Ninety-six hours in metal-free water was sufficient for the recovery of steroid plasma levels in most situations, as the hormone concentration showed similar values to those in the CTR-n group. This response may be attributed to several factors related to synthesis pathways and hormone excretion. Processes, such as sulfation and glucuronidation, may also be activated, making hormones more soluble and therefore enabling their elimination by the excretory system (Norman and Litwack 1997). The recovery response was rapid in A. altiparanae. In experiments with the Atlantic salmon, Nilsen et al. (2013) reported a 2-week period for the complete recovery of body functions after exposure to acidic pH and Al.

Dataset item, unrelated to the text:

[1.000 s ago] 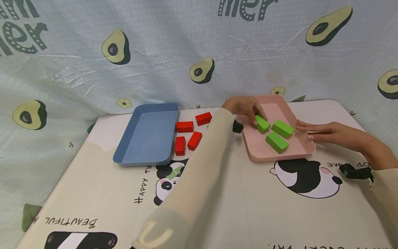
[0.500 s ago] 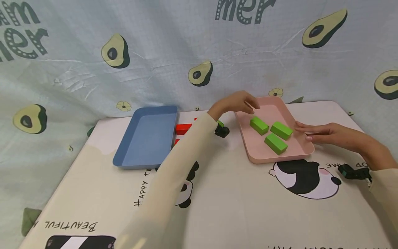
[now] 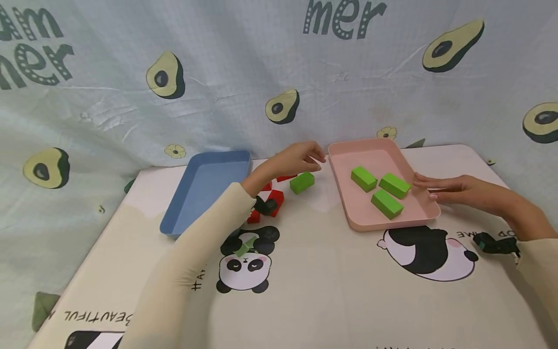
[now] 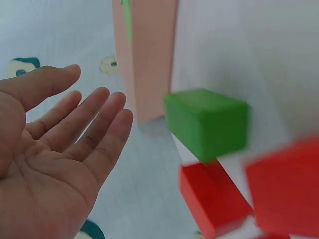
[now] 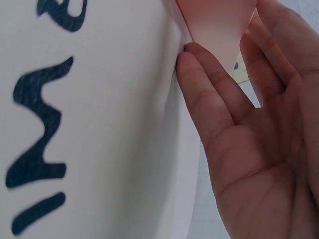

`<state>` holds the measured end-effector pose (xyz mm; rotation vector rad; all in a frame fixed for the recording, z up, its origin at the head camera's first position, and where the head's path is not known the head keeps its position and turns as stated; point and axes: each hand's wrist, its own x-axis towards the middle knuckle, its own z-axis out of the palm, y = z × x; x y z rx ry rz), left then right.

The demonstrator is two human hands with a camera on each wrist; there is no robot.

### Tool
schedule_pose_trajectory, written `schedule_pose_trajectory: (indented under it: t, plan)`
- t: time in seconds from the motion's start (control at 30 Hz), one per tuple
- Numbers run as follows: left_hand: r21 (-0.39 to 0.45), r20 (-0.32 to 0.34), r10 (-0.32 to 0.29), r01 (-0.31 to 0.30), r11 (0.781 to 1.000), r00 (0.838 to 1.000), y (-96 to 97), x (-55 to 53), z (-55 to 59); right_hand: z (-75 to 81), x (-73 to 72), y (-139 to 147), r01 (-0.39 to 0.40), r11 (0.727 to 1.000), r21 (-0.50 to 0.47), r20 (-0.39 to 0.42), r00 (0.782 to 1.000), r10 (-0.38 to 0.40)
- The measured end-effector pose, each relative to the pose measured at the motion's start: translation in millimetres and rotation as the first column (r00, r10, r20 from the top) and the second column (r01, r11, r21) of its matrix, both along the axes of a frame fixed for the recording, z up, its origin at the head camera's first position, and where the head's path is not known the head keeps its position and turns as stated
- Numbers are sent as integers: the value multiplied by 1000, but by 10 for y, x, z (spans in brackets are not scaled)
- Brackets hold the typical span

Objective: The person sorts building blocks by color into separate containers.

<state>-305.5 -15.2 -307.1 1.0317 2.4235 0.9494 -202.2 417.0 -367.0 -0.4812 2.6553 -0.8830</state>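
My left hand (image 3: 296, 159) hovers above a loose green block (image 3: 302, 182) between the two trays, holding nothing. In the left wrist view its fingers (image 4: 94, 119) reach out relaxed, beside the green block (image 4: 207, 122). My right hand (image 3: 464, 188) rests its fingertips on the right side of the pink tray (image 3: 356, 220). The right wrist view has its fingers (image 5: 204, 89) right at the wall of the pink tray (image 5: 219, 30). Three green blocks lie in that tray, one of them a green block (image 3: 387, 203) nearest the front.
A blue tray (image 3: 174, 213) stands at the left, partly behind the left sleeve (image 3: 187, 261). Several red blocks (image 3: 274, 201) sit beside it, partly covered by the left wrist and its camera. A printed curtain (image 3: 226, 87) hangs behind the table.
My left hand has let go of a green block in the pink tray and moved left, out over the loose green block. The right hand stays at the tray's side.
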Motion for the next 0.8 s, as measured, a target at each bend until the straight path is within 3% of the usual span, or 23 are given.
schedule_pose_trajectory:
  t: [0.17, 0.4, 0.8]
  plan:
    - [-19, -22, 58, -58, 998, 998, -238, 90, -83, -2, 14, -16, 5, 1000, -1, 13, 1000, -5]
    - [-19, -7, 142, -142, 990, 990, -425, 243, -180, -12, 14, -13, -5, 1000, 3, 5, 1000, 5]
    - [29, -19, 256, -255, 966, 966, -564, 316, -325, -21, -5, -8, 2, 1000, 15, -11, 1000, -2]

The teleost group has a wide variety of strategies and survival tactics. They show great plasticity by adjusting to environmental conditions. The Characiformes stand out due to their great adaptive phenotypic divergence. Among them, Astyanax is one of the most common and diverse characid genera with hundreds of species (Orsi et al. 2004). Due to the high plasticity of that genus, Astyanax can be expected to have various mechanisms to cope with the environment in which they live. For example, species of the Astyanax genus can alter their biological functions when they are in a polluted environment, as observed in A. altiparanae.

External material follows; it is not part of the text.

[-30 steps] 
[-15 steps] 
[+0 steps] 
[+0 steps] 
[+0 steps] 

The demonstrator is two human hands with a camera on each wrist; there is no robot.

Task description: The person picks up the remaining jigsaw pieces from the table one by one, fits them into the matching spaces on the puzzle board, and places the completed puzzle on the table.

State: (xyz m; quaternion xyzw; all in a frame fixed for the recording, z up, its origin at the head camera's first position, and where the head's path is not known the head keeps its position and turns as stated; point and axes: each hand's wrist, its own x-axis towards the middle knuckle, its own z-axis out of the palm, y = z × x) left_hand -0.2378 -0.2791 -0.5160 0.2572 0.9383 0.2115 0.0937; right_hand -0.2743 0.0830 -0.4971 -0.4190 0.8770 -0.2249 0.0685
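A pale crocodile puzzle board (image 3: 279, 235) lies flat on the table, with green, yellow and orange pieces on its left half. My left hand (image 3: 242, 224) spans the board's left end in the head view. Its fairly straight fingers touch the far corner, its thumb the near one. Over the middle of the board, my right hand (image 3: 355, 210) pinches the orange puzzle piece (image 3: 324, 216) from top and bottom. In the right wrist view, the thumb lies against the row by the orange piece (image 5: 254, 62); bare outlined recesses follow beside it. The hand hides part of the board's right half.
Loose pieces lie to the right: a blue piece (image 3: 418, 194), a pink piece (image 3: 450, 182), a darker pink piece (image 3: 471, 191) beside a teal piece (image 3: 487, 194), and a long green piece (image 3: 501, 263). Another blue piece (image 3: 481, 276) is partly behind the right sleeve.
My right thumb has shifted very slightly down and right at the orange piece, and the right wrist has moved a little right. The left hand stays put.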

Environmental pollution by chemicals, known as EDs, has stimulated or blocked biological processes and interfered with sensitive hormone pathways that regulate reproductive functions (Miura et al. 1999). Laskey and Phelps (1991) analyzed the possible mechanisms by which metals may act and suggested different routes for the action of cations, such as cadmium, nickel, cobalt, and zinc, in the inhibition or stimulation of T synthesis. The inhibition may occur in the early stages of P450scc activity (side-chain cleavage) in which the enzyme breaks down cholesterol side chains, converting this precursor to pregnenolone. According to those authors, the sites of stimulation of steroid production triggered by those cations are located in the subsequent action of P450scc and progesterone synthesis steps. Hence, cations can act in different inhibitory/stimulatory pathways in the plasma membrane, adenylate cyclase, or cholesterol from mitochondrial interactions with calcium ions, membrane proteins (P450scc), or lipids (Mgbonyebi et al. 1994). The current data show that metals can be considered EDs, and there are several ways by which they can act. An acidic pH may cause these effects alone or may also potentiate effects on plasma concentrations. The reason for a stimulation or inhibition of steroid hormone production remains unclear. However, given the high plasticity of fish, as suggested for A. altiparanae and most Astyanax species, sublethal metal concentrations can affect the endocrine system but not damage the entire body (Kime and Nash 1999). Given that physiological systems are intrinsically related, changes in the endocrine system can trigger altered responses in the reproductive tract, and there is a multitude of factors that influence those effects; thus, tools are needed to elucidate the mechanisms of action of EDs.

In conclusion, Al, Mn, as well as water acidity, can act as EDs in mature male A. altiparanae. Those EDs stimulate androgen synthesis, which triggers changes in the physiological system. Additionally, the maintenance of mature male A. altiparanae under experimental conditions also changes the concentration of plasma androgens regardless of the association with metals or pH variations. Our results suggest that the adoption of alternative reproductive tactics in A. altiparanae in an impacted natural environment may inhibit its reproductive strategy.